Exercise
Only one stretch of the listing below is wanted. Begin at the line that has "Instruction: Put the", stop after the line that has "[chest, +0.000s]", and repeat every line in between exactly.

☆ ☆ ☆ ☆ ☆

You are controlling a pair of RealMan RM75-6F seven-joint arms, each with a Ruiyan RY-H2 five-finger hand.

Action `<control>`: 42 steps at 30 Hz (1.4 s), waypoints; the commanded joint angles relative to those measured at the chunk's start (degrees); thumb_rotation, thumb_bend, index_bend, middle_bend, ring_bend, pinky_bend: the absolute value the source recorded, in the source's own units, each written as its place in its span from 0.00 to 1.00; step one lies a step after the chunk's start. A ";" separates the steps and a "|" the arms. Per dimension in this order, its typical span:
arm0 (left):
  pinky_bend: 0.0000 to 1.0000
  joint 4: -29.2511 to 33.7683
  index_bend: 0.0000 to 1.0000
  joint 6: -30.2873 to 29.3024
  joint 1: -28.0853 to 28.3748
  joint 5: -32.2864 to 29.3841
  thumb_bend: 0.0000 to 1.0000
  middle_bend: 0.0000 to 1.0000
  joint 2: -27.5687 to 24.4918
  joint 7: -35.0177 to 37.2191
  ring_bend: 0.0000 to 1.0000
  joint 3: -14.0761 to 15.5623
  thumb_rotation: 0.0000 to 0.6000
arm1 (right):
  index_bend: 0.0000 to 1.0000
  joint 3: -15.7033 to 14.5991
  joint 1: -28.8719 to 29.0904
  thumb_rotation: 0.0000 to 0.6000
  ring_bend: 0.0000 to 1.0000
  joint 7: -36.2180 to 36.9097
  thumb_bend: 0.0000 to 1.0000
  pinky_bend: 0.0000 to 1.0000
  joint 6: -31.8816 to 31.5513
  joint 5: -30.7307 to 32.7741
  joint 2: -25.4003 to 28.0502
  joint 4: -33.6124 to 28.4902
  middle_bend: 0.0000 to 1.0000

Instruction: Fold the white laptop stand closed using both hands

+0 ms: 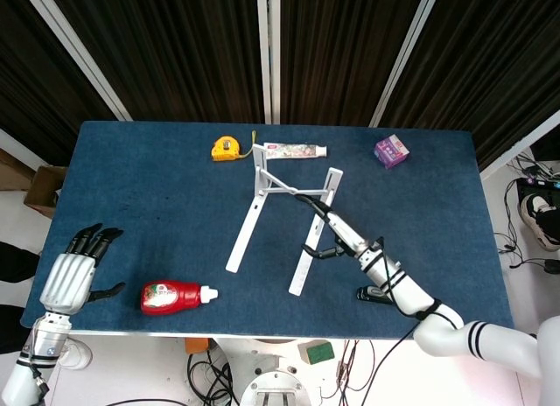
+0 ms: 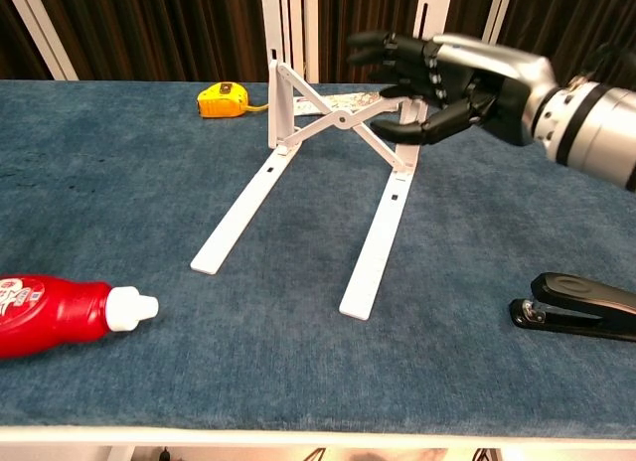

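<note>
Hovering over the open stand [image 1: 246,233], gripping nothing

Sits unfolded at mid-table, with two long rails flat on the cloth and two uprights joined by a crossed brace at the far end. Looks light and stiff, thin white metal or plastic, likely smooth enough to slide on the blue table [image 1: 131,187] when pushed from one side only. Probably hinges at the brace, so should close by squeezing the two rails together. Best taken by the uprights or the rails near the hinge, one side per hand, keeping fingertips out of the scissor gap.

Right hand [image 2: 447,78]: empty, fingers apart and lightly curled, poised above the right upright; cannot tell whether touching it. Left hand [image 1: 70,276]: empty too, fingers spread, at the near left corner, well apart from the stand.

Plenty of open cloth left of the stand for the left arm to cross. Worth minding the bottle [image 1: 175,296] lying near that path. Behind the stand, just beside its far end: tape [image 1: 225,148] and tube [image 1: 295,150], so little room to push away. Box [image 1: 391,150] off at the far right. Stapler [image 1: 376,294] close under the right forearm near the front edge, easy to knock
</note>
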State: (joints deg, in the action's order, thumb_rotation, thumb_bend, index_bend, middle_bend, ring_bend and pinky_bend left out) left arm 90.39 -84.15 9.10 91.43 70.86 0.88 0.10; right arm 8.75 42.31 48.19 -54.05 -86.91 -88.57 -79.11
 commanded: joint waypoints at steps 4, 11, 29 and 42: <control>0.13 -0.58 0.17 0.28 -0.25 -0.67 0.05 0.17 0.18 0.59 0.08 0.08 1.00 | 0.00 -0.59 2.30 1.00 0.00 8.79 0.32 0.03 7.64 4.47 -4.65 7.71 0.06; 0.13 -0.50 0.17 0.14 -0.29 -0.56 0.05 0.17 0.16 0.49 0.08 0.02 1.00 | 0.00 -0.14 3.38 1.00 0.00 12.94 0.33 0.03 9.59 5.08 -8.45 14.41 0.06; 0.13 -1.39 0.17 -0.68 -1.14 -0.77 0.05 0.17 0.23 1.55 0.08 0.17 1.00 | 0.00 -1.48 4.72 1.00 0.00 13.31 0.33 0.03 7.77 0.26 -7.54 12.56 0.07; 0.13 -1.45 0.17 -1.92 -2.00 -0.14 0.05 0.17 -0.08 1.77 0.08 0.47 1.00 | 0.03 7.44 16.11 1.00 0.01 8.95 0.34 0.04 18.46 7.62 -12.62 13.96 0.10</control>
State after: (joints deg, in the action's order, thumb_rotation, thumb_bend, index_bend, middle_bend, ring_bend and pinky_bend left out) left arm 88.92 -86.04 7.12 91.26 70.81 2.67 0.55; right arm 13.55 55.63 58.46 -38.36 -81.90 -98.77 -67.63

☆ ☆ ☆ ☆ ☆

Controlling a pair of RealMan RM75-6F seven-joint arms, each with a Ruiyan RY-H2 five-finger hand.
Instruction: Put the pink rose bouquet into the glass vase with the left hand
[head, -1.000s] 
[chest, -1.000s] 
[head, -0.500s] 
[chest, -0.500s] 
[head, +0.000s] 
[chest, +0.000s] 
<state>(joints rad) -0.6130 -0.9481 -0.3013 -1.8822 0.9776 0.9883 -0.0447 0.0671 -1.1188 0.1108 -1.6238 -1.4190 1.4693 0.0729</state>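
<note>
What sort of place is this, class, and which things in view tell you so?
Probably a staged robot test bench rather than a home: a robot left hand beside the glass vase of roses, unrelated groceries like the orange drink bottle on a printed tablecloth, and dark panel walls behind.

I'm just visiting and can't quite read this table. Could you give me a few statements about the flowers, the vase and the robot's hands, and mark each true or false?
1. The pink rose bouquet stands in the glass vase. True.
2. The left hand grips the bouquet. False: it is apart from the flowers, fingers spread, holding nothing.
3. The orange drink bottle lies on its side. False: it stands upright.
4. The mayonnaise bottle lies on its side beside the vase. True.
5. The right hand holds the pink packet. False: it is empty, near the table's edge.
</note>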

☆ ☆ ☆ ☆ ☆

Solution
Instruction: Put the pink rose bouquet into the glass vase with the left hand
[head, -1.000s] 
[chest, -1.000s] 
[head, -0.500s] 
[chest, -0.500s] 
[head, +0.000s] 
[chest, +0.000s] 

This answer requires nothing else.